Problem
Every line containing the word "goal" must be pulled from the records.

+---+

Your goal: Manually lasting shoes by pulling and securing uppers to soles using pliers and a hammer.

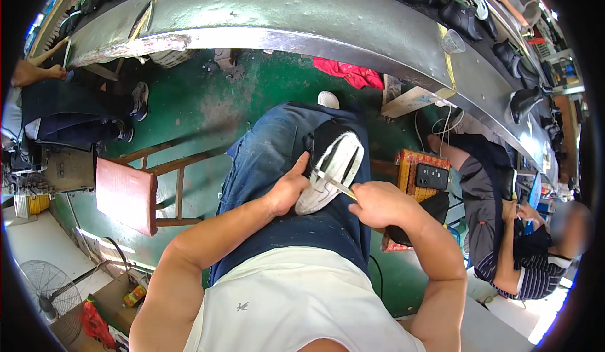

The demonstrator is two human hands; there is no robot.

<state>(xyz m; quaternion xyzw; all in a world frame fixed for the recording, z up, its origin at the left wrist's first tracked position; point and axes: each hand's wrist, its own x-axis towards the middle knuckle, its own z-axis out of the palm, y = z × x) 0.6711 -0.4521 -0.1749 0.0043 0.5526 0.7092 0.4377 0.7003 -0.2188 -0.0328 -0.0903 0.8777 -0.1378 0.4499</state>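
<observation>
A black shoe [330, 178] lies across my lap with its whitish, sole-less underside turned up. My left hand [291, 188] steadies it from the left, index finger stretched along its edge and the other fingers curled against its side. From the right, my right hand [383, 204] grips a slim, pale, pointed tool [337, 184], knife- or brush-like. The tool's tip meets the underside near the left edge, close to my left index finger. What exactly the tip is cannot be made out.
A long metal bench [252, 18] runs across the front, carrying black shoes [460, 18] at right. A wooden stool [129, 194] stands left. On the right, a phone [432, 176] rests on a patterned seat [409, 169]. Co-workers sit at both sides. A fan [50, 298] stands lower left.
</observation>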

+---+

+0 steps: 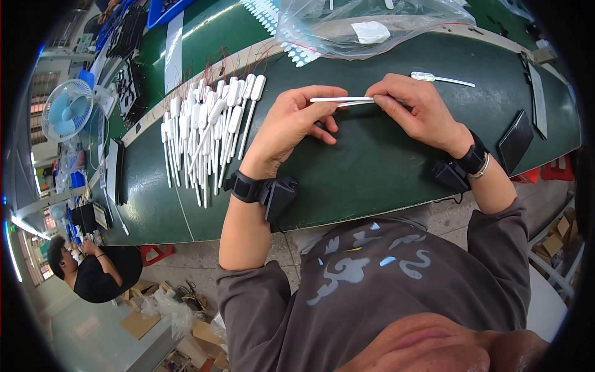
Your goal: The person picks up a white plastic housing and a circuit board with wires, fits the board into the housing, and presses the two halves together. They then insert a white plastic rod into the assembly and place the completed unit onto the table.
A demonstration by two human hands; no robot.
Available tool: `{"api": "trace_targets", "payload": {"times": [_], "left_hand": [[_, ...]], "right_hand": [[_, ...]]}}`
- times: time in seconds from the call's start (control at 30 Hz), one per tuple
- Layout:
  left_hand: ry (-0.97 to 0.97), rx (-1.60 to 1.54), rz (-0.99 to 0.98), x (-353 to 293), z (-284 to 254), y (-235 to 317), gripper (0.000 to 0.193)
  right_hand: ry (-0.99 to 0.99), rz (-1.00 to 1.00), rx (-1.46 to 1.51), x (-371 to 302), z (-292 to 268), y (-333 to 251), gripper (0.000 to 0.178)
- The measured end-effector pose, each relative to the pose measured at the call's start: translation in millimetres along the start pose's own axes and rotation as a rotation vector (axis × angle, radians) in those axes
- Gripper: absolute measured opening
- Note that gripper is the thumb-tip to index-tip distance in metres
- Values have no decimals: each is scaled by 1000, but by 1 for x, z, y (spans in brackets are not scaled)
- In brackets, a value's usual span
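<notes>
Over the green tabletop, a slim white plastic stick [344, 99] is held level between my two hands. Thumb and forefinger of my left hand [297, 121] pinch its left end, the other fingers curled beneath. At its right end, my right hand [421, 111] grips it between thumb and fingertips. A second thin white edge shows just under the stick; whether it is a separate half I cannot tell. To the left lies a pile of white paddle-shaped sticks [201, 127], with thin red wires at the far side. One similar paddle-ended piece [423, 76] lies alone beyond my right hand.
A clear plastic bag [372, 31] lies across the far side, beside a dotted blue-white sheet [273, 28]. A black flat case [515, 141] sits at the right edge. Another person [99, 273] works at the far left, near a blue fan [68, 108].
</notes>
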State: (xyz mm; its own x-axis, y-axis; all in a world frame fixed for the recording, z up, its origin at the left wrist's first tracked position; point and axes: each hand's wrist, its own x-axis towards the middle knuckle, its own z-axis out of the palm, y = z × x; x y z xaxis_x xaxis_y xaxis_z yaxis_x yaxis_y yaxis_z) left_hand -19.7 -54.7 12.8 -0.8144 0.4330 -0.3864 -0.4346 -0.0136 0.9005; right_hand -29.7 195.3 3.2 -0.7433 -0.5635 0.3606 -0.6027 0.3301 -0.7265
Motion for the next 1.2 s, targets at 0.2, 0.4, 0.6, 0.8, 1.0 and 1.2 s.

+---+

Answer to this problem
Your goal: Manually lasting shoes by pulling and securing uppers to soles using pliers and a hammer.
Your goal: The person picks up a white plastic housing and a circuit board with wires, fits the board into the housing, and presses the two halves together. They then insert a white plastic rod into the assembly and place the completed unit onto the table.

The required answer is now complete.